Ce type d'antonomase pose problème, et beaucoup de théoriciens contemporains lui dénient le caractère de trope. Essayons de comprendre pourquoi en passant en revue les différentes hypothèses pouvant être identifiées comme des antonomases du nom commun.

[modifier] Simple choix de dénomination

Éliminons tout d'abord un premier cas. Lorsqu'on a affaire à un véritable nom commun pour désigner une personne, ce simple choix de dénomination, en l'absence d'écart, n'engendre aucune figure. Par conséquent, dans un tel cas, il ne saurait s'agir de véritable antonomase :

[On est en train de parler de Charles Baudelaire…] Le poète naquit en 1821…
Ici, le mot « poète » représente bien évidemment Baudelaire. Il s'agit donc d'une reprise purement textuelle, en d'autres termes, d'une simple anaphore grammaticale. Dans ce cas, il n'y a ni figure, ni trope, ni antonomase, mais utilisation normale des ressources lexicales habituelles : en effet, tout personnage ayant écrit des poésies, et quel que soit son nom, peut être ordinairement désigné sous le nom commun de « poète ».

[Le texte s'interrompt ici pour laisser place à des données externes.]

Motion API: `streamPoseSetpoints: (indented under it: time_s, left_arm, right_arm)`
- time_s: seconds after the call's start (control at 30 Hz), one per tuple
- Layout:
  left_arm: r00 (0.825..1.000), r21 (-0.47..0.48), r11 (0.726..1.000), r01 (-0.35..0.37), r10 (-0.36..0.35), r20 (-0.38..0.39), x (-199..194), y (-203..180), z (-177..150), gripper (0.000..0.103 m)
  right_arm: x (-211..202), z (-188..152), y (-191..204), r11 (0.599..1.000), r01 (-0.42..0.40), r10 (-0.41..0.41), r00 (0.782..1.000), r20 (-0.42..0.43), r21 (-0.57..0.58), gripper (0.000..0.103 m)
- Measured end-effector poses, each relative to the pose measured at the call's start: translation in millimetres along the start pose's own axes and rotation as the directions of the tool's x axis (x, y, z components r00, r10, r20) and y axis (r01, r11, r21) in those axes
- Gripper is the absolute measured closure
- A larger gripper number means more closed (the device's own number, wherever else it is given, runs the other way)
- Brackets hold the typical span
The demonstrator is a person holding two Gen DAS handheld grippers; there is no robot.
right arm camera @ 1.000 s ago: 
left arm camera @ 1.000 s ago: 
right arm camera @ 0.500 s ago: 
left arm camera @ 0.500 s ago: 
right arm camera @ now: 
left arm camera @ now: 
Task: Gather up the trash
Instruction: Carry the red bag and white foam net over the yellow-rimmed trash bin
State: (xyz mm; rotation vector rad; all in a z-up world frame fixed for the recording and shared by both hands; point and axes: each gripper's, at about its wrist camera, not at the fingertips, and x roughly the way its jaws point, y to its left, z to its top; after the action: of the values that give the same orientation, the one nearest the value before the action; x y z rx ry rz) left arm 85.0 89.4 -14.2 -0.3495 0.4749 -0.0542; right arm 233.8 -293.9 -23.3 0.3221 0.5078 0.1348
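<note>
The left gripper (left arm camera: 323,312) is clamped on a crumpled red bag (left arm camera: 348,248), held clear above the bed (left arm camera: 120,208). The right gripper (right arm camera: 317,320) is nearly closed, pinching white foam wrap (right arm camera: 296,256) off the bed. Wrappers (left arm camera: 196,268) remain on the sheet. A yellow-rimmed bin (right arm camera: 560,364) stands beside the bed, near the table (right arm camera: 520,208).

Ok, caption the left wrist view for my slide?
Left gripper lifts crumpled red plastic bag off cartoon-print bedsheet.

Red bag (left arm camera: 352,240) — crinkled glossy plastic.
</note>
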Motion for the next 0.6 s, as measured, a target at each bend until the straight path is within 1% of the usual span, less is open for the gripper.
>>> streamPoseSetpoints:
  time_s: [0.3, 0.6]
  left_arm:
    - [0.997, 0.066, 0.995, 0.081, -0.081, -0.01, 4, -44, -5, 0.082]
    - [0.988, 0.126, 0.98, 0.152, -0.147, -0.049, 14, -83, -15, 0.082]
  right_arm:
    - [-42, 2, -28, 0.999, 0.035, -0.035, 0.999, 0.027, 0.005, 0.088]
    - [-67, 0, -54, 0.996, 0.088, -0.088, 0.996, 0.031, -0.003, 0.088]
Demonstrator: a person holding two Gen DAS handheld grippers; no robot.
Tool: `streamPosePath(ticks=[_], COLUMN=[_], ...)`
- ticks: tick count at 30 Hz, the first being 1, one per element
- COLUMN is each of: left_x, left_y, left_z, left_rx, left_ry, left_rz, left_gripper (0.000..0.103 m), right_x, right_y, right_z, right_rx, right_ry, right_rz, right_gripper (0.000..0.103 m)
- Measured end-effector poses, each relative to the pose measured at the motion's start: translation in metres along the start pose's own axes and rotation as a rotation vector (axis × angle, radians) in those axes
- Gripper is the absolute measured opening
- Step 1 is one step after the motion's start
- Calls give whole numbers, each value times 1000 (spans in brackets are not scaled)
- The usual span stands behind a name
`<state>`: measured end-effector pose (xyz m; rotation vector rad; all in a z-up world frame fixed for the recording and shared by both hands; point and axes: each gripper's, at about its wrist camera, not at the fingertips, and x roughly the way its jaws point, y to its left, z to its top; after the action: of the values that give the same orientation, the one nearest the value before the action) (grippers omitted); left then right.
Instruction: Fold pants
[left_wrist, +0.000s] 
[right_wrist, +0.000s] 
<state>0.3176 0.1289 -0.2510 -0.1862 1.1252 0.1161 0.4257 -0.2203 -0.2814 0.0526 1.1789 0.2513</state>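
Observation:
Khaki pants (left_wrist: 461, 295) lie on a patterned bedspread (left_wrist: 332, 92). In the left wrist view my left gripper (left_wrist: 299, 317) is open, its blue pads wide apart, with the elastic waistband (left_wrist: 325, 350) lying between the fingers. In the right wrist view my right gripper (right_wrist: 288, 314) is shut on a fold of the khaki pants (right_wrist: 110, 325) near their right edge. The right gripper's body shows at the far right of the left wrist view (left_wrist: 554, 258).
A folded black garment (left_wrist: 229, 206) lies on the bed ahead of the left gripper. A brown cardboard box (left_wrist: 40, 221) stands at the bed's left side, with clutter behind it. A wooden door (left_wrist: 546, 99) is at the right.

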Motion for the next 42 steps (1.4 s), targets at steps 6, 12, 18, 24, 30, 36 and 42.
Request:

[modifier] Antonomase d'excellence

Ensuite, le nom commun utilisé peut désigner la valeur superlative dans le domaine dont il est question. Parfois appelée antonomase d'excellence, cette variété est presque toujours précédée de l'article défini singulier, et commence normalement par une majuscule :

Le Poète
Pour désigner Virgile, parce, considéré comme plus grand des poètes.
L’antonomase du nom commun est rare dans le langage contemporain, on y avait davantage recours dans la langue classique, ou classicisante du XIXe siècle et du début du XXe siècle On peut l'y interpréter comme une marque de connivence, presque un snobisme : dire « l'orateur » et attendre qu'on comprenne Démosthène, cela suppose que le lecteur sait qu'on donne à Démosthène la première place parmi les orateurs. L'inverse (« le Démosthène du Parti socialiste ») est moins élitiste, parce qu'il est plus facile de trouver orateur à partir de Démosthène (au besoin, il suffit d'un dictionnaire) que l'inverse.
Les écrivains d'expression grecque ou latine utilisaient souvent ce procédé. Ainsi, l'expression latine propre à la scolastique magister dixit (« le maître a parlé ») repose sur un tel présupposé : le maître représente ici Aristote. Il ne faut pas la confondre avec ipse dixit, « c'est lui qui l'a dit », traduction latine par Cicéron de la formule grecque αὐτὸς ἔφα autòs épha, de même sens, où lui doit être compris comme Pythagore.

Cependant, malgré les apparences, l'antonomase d'excellence est elle aussi dérivée de l'hypothèse précédente (le simple choix de dénomination) et ce n'est que par un phénomène de lexicalisation que celle-ci correspond finalement à un véritable surnom (autre forme du nom propre).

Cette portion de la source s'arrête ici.